Sarahah app exposed for quietly uploading users’ contacts to company servers without proper permissions

The anonymous messaging app Sarahah has been uploading your phone’s contacts to the company’s servers without your knowledge or permission. The security loophole was first discovered by analyst Zachary Julian and The Intercept was the first publication to report the same. The harvesting of a user’s contacts is a big setback for users of the Sarahah app and opens them up to multiple security risks. Sarahah’s privacy policy states that it will not sell user data to third parties unless it is part of bulk data used for statistics and research.

The Sarahah app has recorded millions of downloads on the Google Play Store and the Apple App Store combined. According to Julian, the app that plays on getting users “honest feedback” from their friends, quietly harvests and uploads its user’s phone contacts to the company’s servers.These include all phone numbers and email addresses stored in your device’s address books.

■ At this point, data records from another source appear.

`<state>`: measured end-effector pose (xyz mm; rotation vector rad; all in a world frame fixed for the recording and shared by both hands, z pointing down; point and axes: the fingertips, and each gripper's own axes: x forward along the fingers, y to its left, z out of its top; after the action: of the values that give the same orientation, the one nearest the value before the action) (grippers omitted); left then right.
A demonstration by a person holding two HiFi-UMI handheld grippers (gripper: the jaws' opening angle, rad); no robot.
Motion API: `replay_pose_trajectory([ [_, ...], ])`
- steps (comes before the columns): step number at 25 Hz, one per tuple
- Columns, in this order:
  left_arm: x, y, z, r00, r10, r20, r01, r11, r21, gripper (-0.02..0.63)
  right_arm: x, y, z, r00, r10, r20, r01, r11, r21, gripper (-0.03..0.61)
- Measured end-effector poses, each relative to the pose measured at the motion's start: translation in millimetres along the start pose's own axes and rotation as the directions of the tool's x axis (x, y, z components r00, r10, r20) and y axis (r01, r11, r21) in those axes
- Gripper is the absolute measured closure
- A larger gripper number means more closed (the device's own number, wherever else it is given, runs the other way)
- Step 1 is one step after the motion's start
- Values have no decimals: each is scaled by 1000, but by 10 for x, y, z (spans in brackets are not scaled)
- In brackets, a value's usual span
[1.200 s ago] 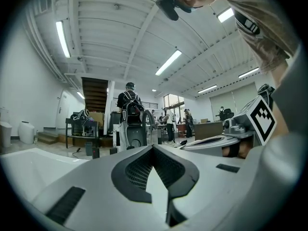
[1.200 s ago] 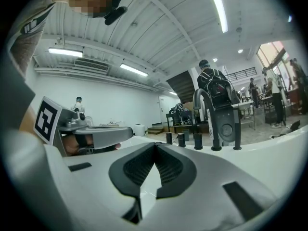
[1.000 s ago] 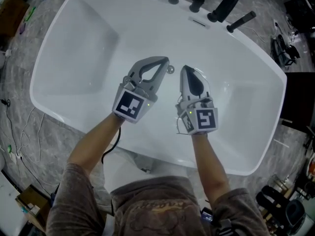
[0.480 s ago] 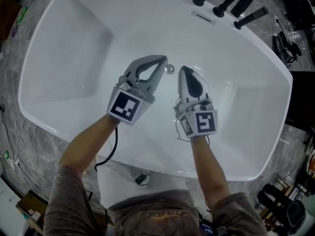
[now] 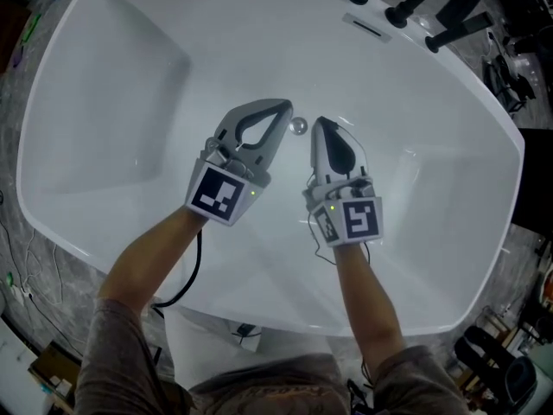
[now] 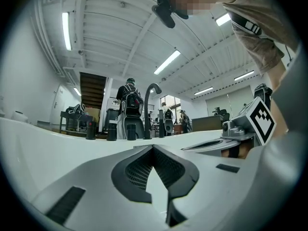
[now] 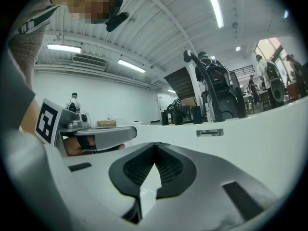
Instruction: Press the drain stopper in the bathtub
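Observation:
A small round chrome drain stopper (image 5: 298, 126) sits on the floor of the white bathtub (image 5: 121, 85), near its middle. My left gripper (image 5: 285, 105) is held inside the tub with its tips just left of the stopper, jaws shut with nothing between them. My right gripper (image 5: 319, 123) hangs beside it, tips just right of the stopper, also shut and empty. In the left gripper view the tips (image 6: 153, 147) meet, with the other gripper (image 6: 226, 141) at the right. In the right gripper view the tips (image 7: 155, 144) meet too; the stopper is hidden in both gripper views.
Black tap knobs and a spout (image 5: 406, 7) line the tub's far rim, above an overflow slot (image 5: 365, 26). A black faucet (image 6: 150, 105) rises beyond the rim in the left gripper view. Grey stone floor (image 5: 52, 275) and cables surround the tub.
Both grippers have stayed beside the stopper, still shut. The head has moved forward over the tub, so the far rim and taps slide toward the top of the view.

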<state>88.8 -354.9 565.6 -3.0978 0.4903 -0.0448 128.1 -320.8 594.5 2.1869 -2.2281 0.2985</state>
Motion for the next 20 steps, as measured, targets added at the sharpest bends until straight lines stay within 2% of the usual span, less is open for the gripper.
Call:
replay_pose_trajectory([
  [9, 249, 43, -478, 1000, 6, 2, -6, 1000, -3, 612, 153, -272, -452, 1000, -13, -8, 13, 1000, -5, 577],
  [20, 326, 31, -984, 1000, -10, -2, 10, 1000, 6, 612, 236, -355, -1009, 1000, -8, -26, 7, 1000, -8, 577],
])
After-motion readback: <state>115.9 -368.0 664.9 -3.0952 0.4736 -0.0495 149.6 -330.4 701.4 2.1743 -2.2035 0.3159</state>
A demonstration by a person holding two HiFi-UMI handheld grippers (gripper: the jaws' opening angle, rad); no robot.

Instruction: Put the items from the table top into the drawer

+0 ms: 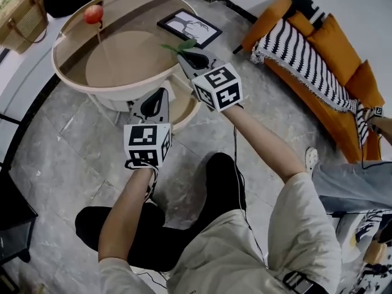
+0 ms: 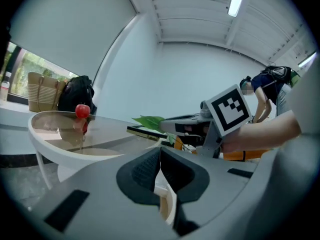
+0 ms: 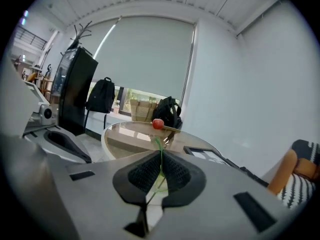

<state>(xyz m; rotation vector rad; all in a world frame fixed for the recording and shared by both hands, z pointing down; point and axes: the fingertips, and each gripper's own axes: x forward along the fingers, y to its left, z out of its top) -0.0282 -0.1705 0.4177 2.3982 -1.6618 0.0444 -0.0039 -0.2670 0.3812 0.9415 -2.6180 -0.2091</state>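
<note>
the step in hand is moving the leaf point(image 1: 179, 46) to the drawer point(image 1: 185, 110). the right gripper point(image 1: 187, 56) has its jaws pressed together on the thin green stem of the leaf. the stem runs up between the two black pads. the leaf hangs in the air over the table point(image 1: 79, 81), at about 4 o'clock on the round top.

the drawer is pulled out from under the table, on the 5 o'clock side. it looks open. the left gripper point(image 1: 160, 95) is right at it, with its jaws pressed together too. a pale edge shows just under its pads. i cannot tell if it pinches that edge or only sits next to it.

two more things wait on the top. a red apple point(image 1: 93, 13) sits at about 10 o'clock. a picture frame point(image 1: 188, 27) lies at about 2 o'clock.

next, i think the right gripper must bring the leaf down toward 6 o'clock, over the open drawer, and then spread its jaws to let go. the leaf is light and floppy, so it should go low first or it may flutter out. the left gripper should keep the drawer from sliding.
</note>
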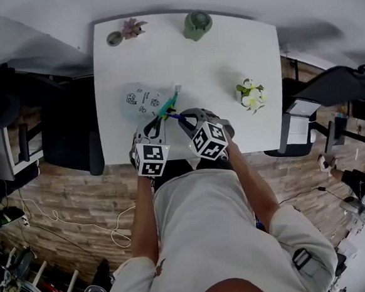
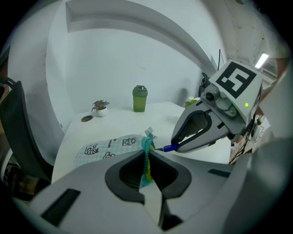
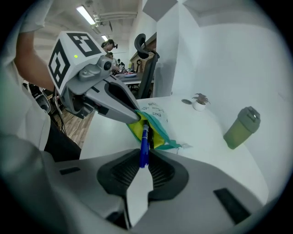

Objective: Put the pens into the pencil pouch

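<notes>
Here the left tongs (image 2: 147, 155) pinch the pouch (image 2: 109, 147) lip, holding its mouth open. The right tongs (image 3: 143, 153) clamp a pen (image 3: 145, 135), tip aimed inside.

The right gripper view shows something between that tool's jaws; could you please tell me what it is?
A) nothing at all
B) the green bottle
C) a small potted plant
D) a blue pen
D: in the right gripper view, the right tool is shut on a blue pen. The pen's tip points into the yellow-lined pencil pouch, which the left tool grips by its edge.
</notes>
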A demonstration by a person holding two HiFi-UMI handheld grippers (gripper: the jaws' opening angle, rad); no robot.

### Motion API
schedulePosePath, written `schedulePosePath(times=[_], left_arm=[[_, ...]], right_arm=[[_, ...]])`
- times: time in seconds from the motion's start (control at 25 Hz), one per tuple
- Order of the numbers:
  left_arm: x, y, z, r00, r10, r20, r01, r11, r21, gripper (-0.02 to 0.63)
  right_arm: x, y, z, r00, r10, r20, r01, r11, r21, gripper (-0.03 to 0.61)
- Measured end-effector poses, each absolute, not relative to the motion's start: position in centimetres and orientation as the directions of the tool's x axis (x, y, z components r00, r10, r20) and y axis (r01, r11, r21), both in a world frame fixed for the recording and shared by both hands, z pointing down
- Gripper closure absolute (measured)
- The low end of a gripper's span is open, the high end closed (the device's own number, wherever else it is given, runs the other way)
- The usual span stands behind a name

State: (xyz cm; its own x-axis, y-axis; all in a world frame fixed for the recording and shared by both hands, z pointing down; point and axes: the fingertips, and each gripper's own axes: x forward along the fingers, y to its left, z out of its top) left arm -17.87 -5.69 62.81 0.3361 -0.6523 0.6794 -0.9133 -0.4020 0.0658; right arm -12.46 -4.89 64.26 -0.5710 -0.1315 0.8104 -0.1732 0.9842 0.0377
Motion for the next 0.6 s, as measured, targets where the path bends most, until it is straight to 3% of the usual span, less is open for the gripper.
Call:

While Sarahah does ask for permission to access a user’s contacts, it does not specify that the same are being uploaded and stored on its servers. Julian, a senior security analyst at Bishop Fox, installed the Sarahah app on a Galaxy S5 running Android 5.1.1. The device was running a security monitoring software called BURP Suite, which allowed him to see data from his phone being sent to remote servers. On installing and running Sarahah, Julian discovered that the app was sending his personal contacts data to the company’s servers without proper permissions.